EXERCISE AIM:
Copy the data exactly. Images are the one exception.
● ● ●
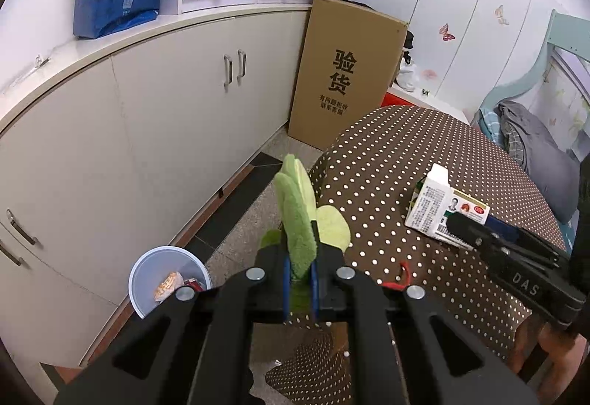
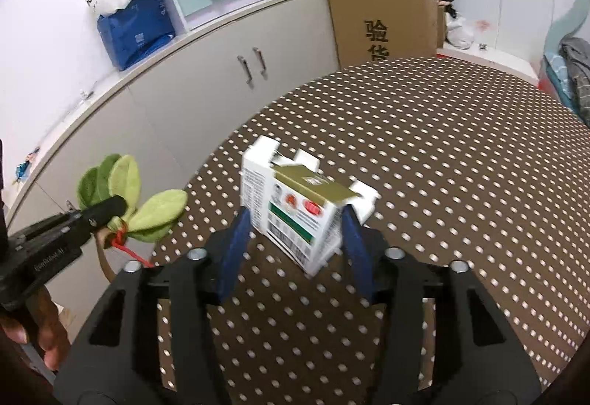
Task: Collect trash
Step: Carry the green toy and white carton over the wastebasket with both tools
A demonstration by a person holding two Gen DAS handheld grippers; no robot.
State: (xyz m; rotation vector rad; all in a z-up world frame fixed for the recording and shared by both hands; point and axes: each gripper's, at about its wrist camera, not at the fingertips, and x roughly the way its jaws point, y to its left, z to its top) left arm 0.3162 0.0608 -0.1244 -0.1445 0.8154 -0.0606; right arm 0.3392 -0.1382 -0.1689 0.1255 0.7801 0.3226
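The left gripper is clamped on the green plush leaves, probably to drop them into the blue bin at lower left; the right gripper stands apart around the carton.

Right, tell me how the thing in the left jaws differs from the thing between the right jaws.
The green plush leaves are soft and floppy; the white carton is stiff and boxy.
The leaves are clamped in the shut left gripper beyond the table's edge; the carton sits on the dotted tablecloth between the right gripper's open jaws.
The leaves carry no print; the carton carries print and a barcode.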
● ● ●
ANSWER TO THE PROBLEM:
Task: Collect trash
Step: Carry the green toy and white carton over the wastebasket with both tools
A demonstration by a person holding two Gen DAS handheld grippers; no robot.
State: (xyz m; rotation vector rad; all in a z-up world frame fixed for the recording and shared by both hands; point and axes: each gripper's, at about its wrist camera, not at the fingertips, and x roughly the way its jaws point, y to its left, z to its top) left arm 0.3162 0.0608 -0.1244 -0.1445 0.8154 -0.0606; right arm 0.3392 -0.1382 -0.1689 0.1255 0.7801 0.3226
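The left gripper is clamped on the green plush leaves, probably to drop them into the blue bin at lower left; the right gripper stands apart around the carton.

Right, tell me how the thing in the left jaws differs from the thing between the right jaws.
The green plush leaves are soft and floppy; the white carton is stiff and boxy.
The leaves are clamped in the shut left gripper beyond the table's edge; the carton sits on the dotted tablecloth between the right gripper's open jaws.
The leaves carry no print; the carton carries print and a barcode.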

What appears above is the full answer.